-- Goal of the exercise --
Filter the listing and keep only the lines with the word "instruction".

-- Information --
+===+
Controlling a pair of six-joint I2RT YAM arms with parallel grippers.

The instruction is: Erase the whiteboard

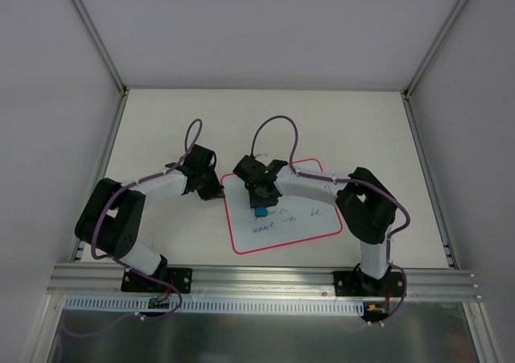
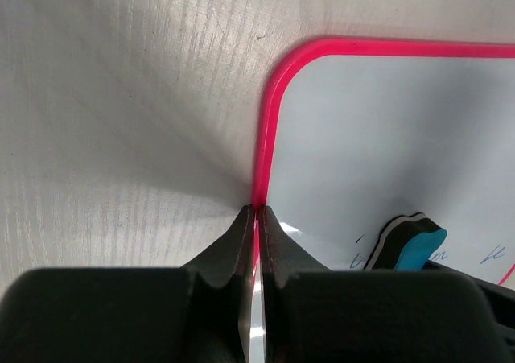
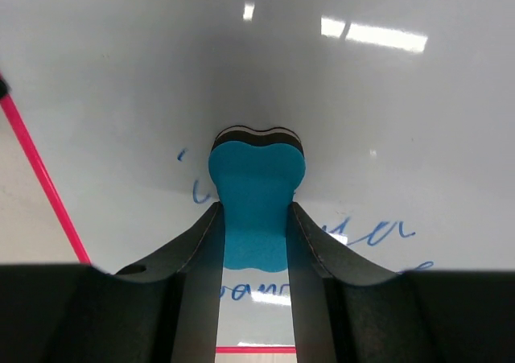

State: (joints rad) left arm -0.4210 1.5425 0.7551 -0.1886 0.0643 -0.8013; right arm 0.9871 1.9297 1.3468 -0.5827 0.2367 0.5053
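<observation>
The whiteboard (image 1: 318,222) lies flat mid-table, red-pink border, blue handwriting (image 1: 278,220) along its lower half. My right gripper (image 1: 261,204) is over its left part, shut on a blue eraser (image 3: 256,174) whose dark felt face meets the board (image 3: 362,97) just above the writing (image 3: 374,233). My left gripper (image 2: 257,212) is shut, its tips down on the red border (image 2: 269,97) at the board's left edge, near the upper left corner. In the left wrist view the eraser (image 2: 410,242) shows at lower right.
The pale table top (image 1: 161,129) runs around the board, walled by grey panels with metal posts (image 1: 92,33) at the back corners. An aluminium rail (image 1: 265,278) carrying both arm bases crosses the near edge. Cables loop above both wrists.
</observation>
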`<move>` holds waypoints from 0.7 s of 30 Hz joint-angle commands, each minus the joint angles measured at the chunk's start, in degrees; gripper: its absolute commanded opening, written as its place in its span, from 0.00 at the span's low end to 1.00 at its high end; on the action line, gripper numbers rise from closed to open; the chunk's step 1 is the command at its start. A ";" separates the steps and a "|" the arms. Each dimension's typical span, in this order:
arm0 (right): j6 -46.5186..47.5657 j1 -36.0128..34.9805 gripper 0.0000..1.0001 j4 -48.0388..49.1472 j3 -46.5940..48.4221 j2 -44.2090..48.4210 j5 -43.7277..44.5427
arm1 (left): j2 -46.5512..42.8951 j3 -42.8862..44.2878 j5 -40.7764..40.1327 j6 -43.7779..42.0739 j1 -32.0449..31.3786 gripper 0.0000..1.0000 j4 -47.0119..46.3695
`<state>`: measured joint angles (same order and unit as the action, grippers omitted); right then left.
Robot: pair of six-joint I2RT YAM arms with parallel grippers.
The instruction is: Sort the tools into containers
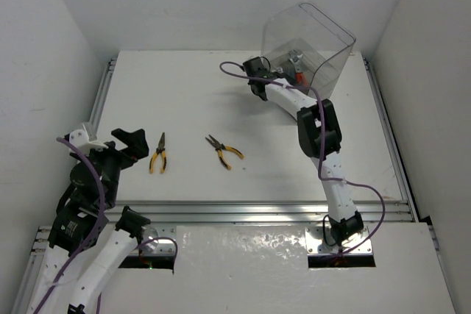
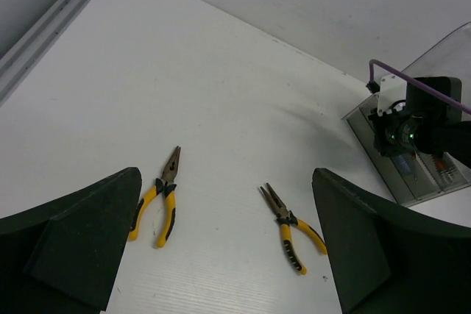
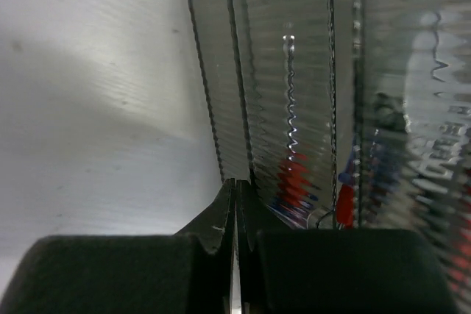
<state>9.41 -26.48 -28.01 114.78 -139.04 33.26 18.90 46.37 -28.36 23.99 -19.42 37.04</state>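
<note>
R tool (image 3: 234, 204) pinched shut, wrist cam only

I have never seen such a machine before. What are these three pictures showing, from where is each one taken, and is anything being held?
These are two robot arms bolted at the near edge of a white table. One picture comes from a fixed camera above and behind them. The other two come from small cameras on the wrists, so each shows its own tool from close up.

The left tool is wide open and empty; its dark fingers frame the wrist view. Below it on the table lie two yellow-handled pliers, apart from each other.

The right tool is shut, at the edge of the clear trays. Whether it pinches a tray edge I cannot tell. The trays sit at the tall transparent box at the far right. Red and blue tool handles show through the ribbed plastic.
</note>
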 commanded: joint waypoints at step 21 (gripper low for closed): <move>3.07 1.96 0.06 2.70 -5.10 11.51 -0.82 | -1.05 -0.40 0.59 -1.05 -1.15 1.00 -2.85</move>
<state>11.92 -25.02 -28.27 109.71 -132.14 31.29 18.09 46.06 -28.18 23.99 -19.97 36.99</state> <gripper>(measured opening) 0.067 0.996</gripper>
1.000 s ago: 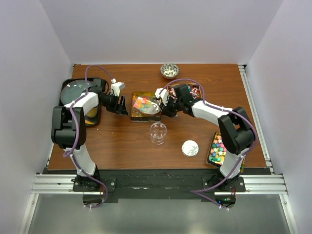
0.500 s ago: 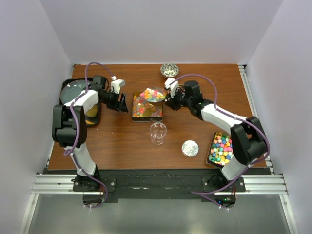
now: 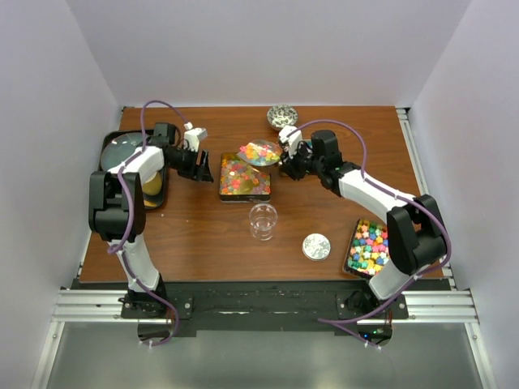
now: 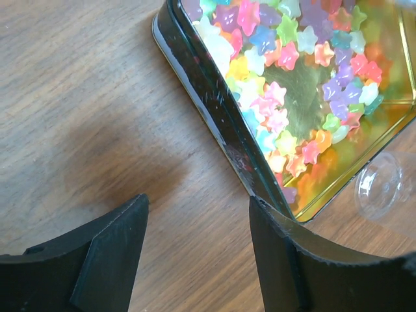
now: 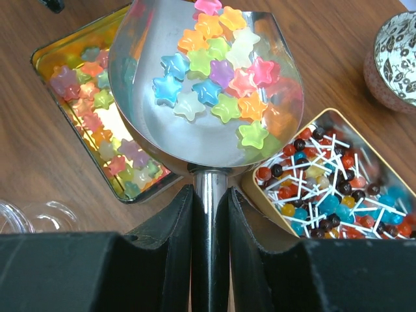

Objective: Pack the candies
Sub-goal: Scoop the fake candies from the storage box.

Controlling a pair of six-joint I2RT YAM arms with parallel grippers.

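Observation:
My right gripper (image 5: 210, 201) is shut on the handle of a steel scoop (image 5: 169, 130); the scoop (image 3: 259, 152) is held above the far edge of a gold tin (image 3: 243, 180). The scoop carries several pastel star candies (image 5: 221, 78). More star candies (image 4: 286, 78) lie in the tin (image 5: 45, 58). My left gripper (image 4: 198, 221) is open and empty, low over the wood at the tin's left wall (image 4: 214, 110); it also shows in the top view (image 3: 199, 167). A second tin (image 5: 325, 117) holds small lollipops. A tray of bright cube candies (image 3: 369, 247) sits at the right.
A clear plastic cup (image 3: 263, 220) stands in front of the tin, a round lid (image 3: 316, 245) to its right. A patterned bowl (image 3: 281, 117) sits at the back. A black tray (image 3: 109, 154) with a glass lid lies at the far left.
My right gripper lifted the scoop out of the star tin, full of candies, and moved it back and slightly right. The left gripper stayed beside the tin.

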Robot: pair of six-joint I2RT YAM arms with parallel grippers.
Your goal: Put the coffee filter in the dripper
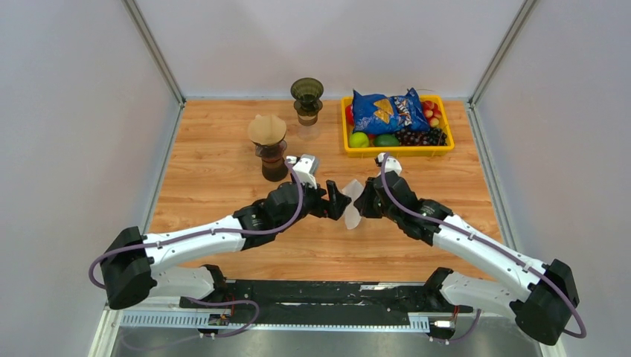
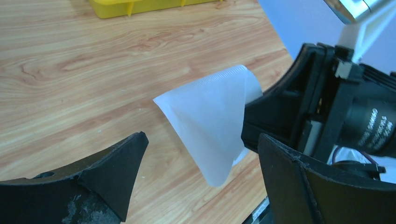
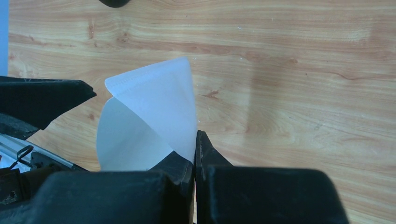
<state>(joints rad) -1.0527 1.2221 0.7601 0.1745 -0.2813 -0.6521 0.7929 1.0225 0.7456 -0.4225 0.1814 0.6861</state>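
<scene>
The white paper coffee filter (image 1: 354,201) hangs in the air above the middle of the table, pinched at one edge by my right gripper (image 1: 366,202), which is shut on it (image 3: 196,140). The filter (image 3: 154,107) fans out up and to the left of those fingers. My left gripper (image 1: 339,201) faces it from the left, open, and the filter (image 2: 210,116) hangs between its spread fingers (image 2: 116,163) without touching them. A dark, empty dripper (image 1: 306,95) stands at the back. A second dripper (image 1: 267,131), lined with brown paper, sits on a carafe at the left.
A yellow basket (image 1: 398,152) at the back right holds a blue chip bag (image 1: 387,110) and fruit. Grey walls close in the table on three sides. Both forearms cross the near half of the table.
</scene>
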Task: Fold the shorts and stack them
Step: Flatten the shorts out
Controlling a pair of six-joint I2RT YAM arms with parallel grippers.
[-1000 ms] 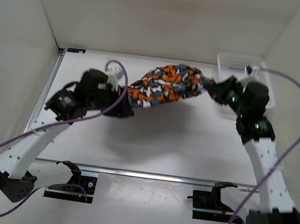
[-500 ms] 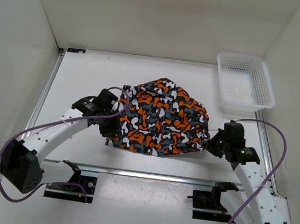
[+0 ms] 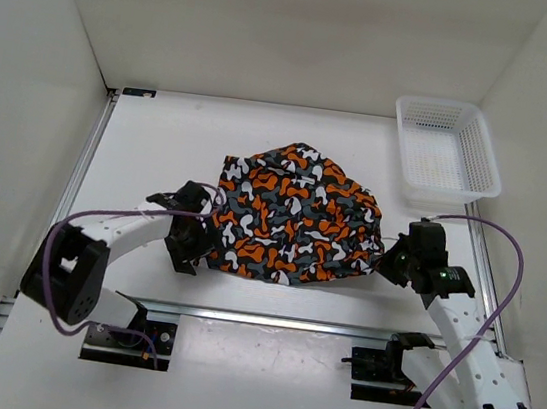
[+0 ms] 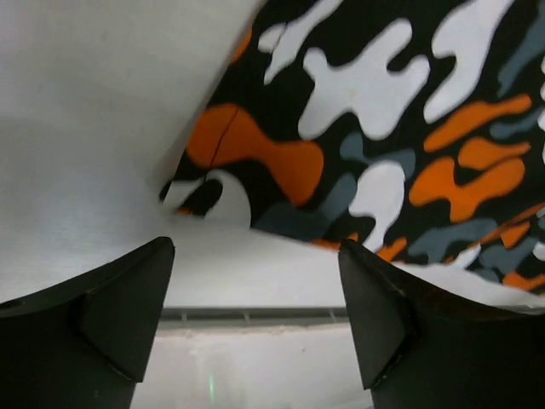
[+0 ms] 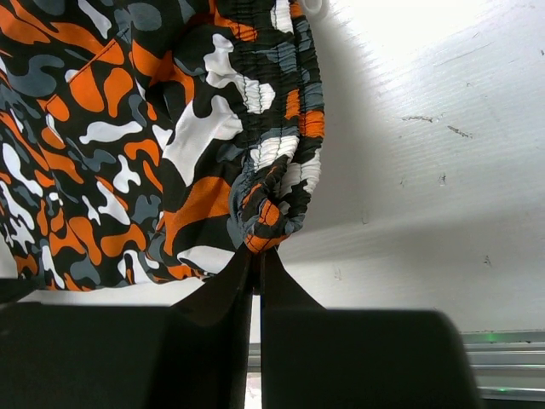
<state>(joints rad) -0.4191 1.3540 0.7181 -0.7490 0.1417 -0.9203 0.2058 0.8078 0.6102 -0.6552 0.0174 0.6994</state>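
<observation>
Clearly limp, light shorts (image 3: pixel 297 218), best held at corners: right fingers (image 5: pixel 223 294) pinch the waistband (image 5: pixel 274 128), left fingers (image 4: pixel 119 298) gape empty.

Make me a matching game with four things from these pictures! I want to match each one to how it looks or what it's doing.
Things:
1. shorts
2. basket
3. left gripper
4. right gripper

Clues:
A. shut, pinching the shorts
B. white mesh, far right corner
C. open, holding nothing
D. orange, black, grey and white blotches

Pairs: 1-D, 2-B, 3-C, 4-A
</observation>
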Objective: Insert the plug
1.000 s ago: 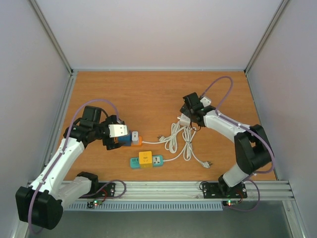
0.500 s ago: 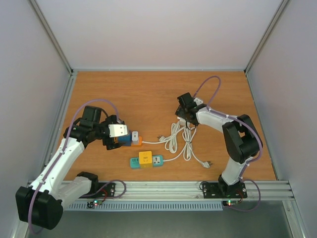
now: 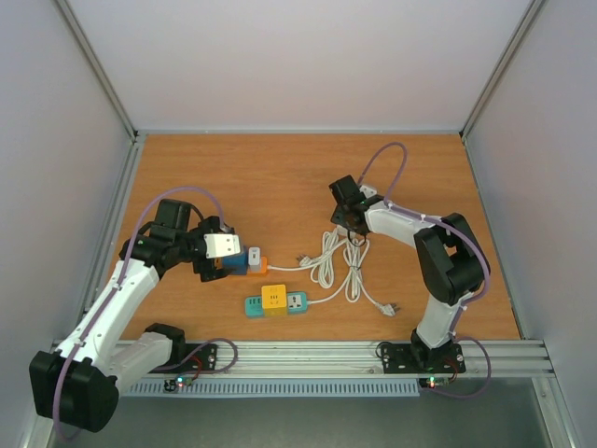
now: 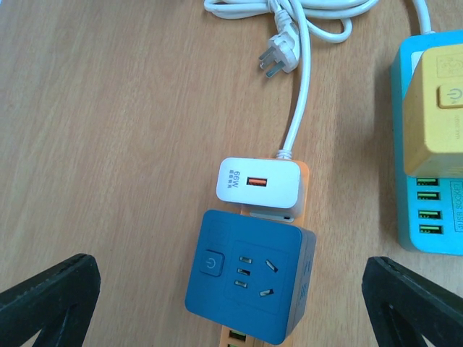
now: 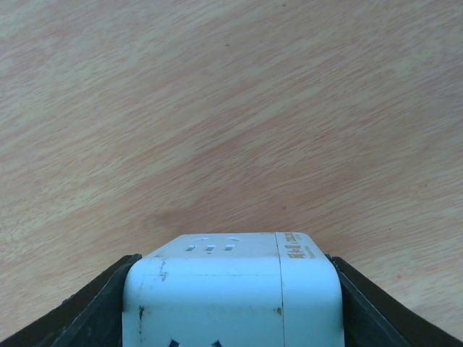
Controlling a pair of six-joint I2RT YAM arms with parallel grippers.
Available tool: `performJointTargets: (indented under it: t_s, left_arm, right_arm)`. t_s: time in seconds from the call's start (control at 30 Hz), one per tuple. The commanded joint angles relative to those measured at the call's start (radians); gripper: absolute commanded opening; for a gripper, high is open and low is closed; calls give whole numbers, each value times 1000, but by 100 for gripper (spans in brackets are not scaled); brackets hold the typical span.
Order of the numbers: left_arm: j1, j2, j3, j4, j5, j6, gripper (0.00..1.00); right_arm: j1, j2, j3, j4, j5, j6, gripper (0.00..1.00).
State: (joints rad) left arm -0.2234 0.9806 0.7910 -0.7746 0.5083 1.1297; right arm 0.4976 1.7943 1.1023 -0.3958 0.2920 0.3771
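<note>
Gripping right gripper [image 3: 347, 221]: your jaws press both sides of the white plug [image 5: 231, 289], beyond and right of the teal strip [image 3: 276, 303].
Left gripper [image 4: 231, 300]: spread wide over the blue socket cube [image 4: 249, 285], left of the teal strip.
Obstacle: white cords [image 3: 340, 266] between plug and teal strip.

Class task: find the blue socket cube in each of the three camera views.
Top external: blue socket cube left of centre.
Left wrist: bottom centre.
Right wrist: not in it; a white adapter fills the bottom.
Shared landmark: white charger, next to the cube in both those views.
</note>
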Motion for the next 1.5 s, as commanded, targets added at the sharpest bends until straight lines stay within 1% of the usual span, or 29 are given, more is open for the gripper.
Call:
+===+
-- Result for this task --
The instruction is: Erase the whiteboard
The instruction is: Sort the tools into containers

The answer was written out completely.